Valas de irrigação da Ecunha vão ser reabilitadas

Quarenta e dois quilómetros de valas de irrigação vão ser reabilitados, este ano, pela Administração do município da Ecunha, a 30 quilómetros da cidade do Huambo

Ao anunciar o facto Segunda-feira, à Angop, o administrador deste município, Emitério Tiago, informou que a acção visa recuperar as áreas agrícolas abandonadas por dificuldade de água para irrigar as culturas.

Do total de valas a reabilitar, segundo o gestor do Ecunha, 27 quilómetros estão em aldeias da comuna do Quipeio e vão beneficiar, pelo menos, 100 famílias, cujas parcelas de terra situam-se próximo dos cursos de água. Após a conclusão destes 42 quilómetros de vala, já identificados, a Administração poderá proceder à abertura de novos canais de irrigação, aproveitando os vários declives que este município possui.

Com a reabilitação das valas de irrigação e a abertura de outras, acções constantes no programa integrado de desenvolvimento, a administração local espera ver aumentadas as áreas de cultivo e incentivar a produção em grande escala de hortaliças.

O município da Ecunha, Vila Flor na época colonial, é o primeiro no país a produzir batatarena por irrigação, feito que lhe valeu, até aos dias de hoje, o título de “capital e rainha da batatarena” em Angola, por ter um ciclo de produção deste tubérculo ao longo do ano. Segundo o seu administrador, diariamente partem desta localidade, com destino à capital do país (Luanda), 50 toneladas de batata-rena em média, sendo que entre os meses de Janeiro e Fevereiro esta quantidade elevase para 65 a 70 toneladas por dia.

Emitério Tiago afirmou que o cultivo em grande escala da batata- rena no município é influenciado por questões culturais, ao sublinhar que, por muito tempo, era a única cultura local. “A produção da batata-rena é indissociável aos munícipes desta localidade, desde a época colonial.
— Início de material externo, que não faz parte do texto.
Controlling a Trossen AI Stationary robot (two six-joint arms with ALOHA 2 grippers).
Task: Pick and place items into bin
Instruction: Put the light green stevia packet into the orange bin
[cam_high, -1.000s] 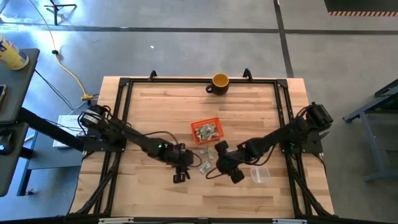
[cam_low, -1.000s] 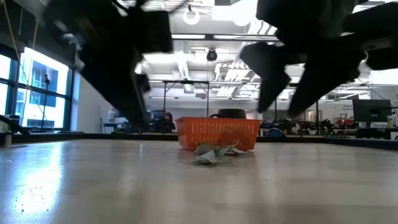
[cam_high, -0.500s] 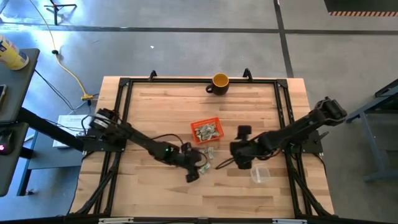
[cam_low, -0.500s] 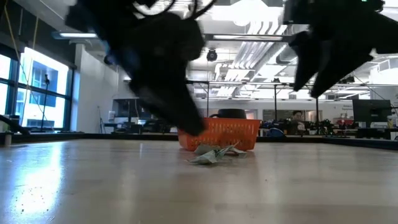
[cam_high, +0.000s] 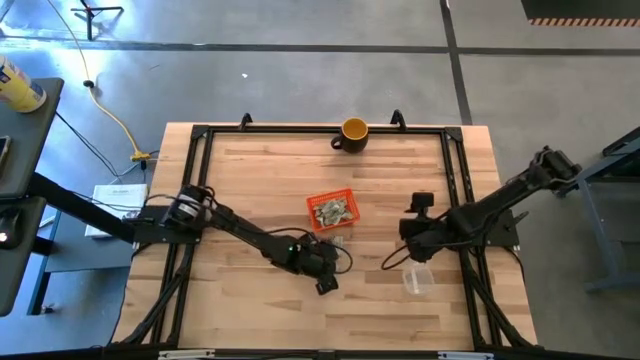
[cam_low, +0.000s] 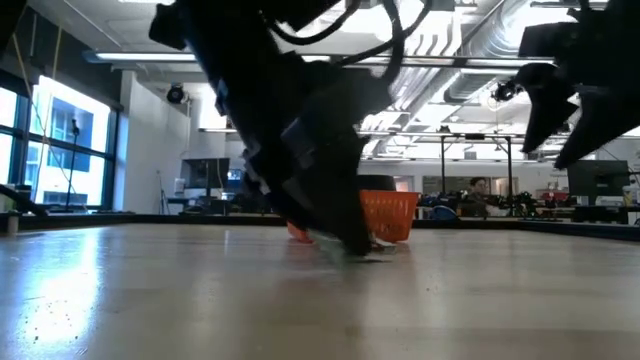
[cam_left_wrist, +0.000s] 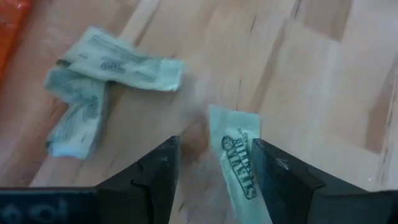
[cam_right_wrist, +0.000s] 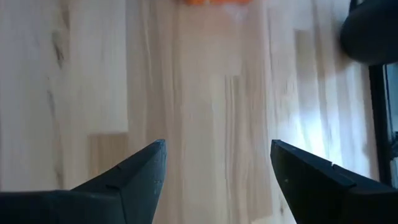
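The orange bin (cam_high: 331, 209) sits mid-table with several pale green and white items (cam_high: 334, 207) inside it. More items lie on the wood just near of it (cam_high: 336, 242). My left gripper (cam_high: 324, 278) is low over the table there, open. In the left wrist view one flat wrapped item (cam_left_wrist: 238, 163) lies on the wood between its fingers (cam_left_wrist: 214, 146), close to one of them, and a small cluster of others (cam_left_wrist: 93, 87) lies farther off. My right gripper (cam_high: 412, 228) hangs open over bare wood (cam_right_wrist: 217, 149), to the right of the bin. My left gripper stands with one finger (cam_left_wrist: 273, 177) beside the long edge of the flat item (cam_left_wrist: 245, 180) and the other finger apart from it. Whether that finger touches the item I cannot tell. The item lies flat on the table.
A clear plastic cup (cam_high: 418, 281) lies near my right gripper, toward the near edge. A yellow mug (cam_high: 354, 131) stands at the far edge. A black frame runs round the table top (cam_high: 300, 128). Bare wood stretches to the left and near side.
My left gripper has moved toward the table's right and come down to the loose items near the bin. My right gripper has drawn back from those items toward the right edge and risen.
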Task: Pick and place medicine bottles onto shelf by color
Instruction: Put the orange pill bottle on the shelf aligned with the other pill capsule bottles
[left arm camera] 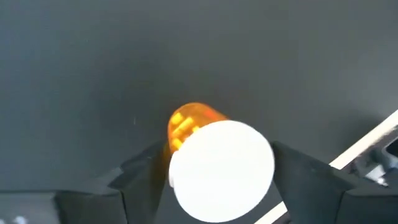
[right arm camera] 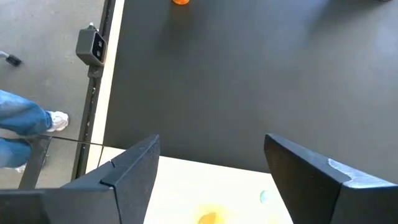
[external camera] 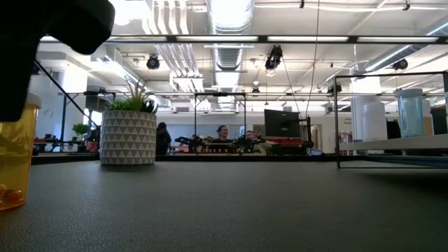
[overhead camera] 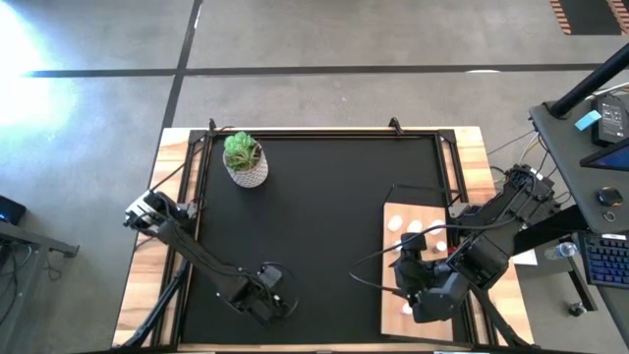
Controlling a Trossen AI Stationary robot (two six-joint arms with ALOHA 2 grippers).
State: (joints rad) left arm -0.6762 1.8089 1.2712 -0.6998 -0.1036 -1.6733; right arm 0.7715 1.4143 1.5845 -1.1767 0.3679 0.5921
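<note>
An amber medicine bottle (left arm camera: 186,124) with a white cap (left arm camera: 221,171) stands upright on the black mat (overhead camera: 324,226) near its front left; it also shows in the low view (external camera: 14,154). My left gripper (overhead camera: 270,300) points down over it, open, one finger on each side of the cap; I see no touch. My right gripper (right arm camera: 211,155) hangs open and empty above the pale wooden shelf (overhead camera: 391,295) at the front right. Several white-capped bottles (overhead camera: 415,227) stand on the shelf's far part, and one more (overhead camera: 406,308) stands nearer the front.
A potted green plant (overhead camera: 244,157) stands at the mat's far left. Cables (overhead camera: 393,261) run across the shelf toward my right arm. A person's leg (right arm camera: 18,124) shows on the floor beyond the table. A desk with a keyboard (overhead camera: 604,261) stands on the right.
</note>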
Outras culturas, como o milho por exemplo, foram introduzidas muito mais tarde”, justificou. Em relação ao escoamento, o administrador do município disse não haver problemas, dando a conhecer, inclusive, que parte da produção é comprada ainda no terreno, meses antes da fase de colheita. Apontou as zonas montanhosas, pela facilidade de abertura de canais de irrigação artesanais, como sendo as que lideram o cultivo da batata- rena, lamentando, porém, a degeneração das sementes, por falta de técnicas melhoradas de conservação da sua capacidade produtiva.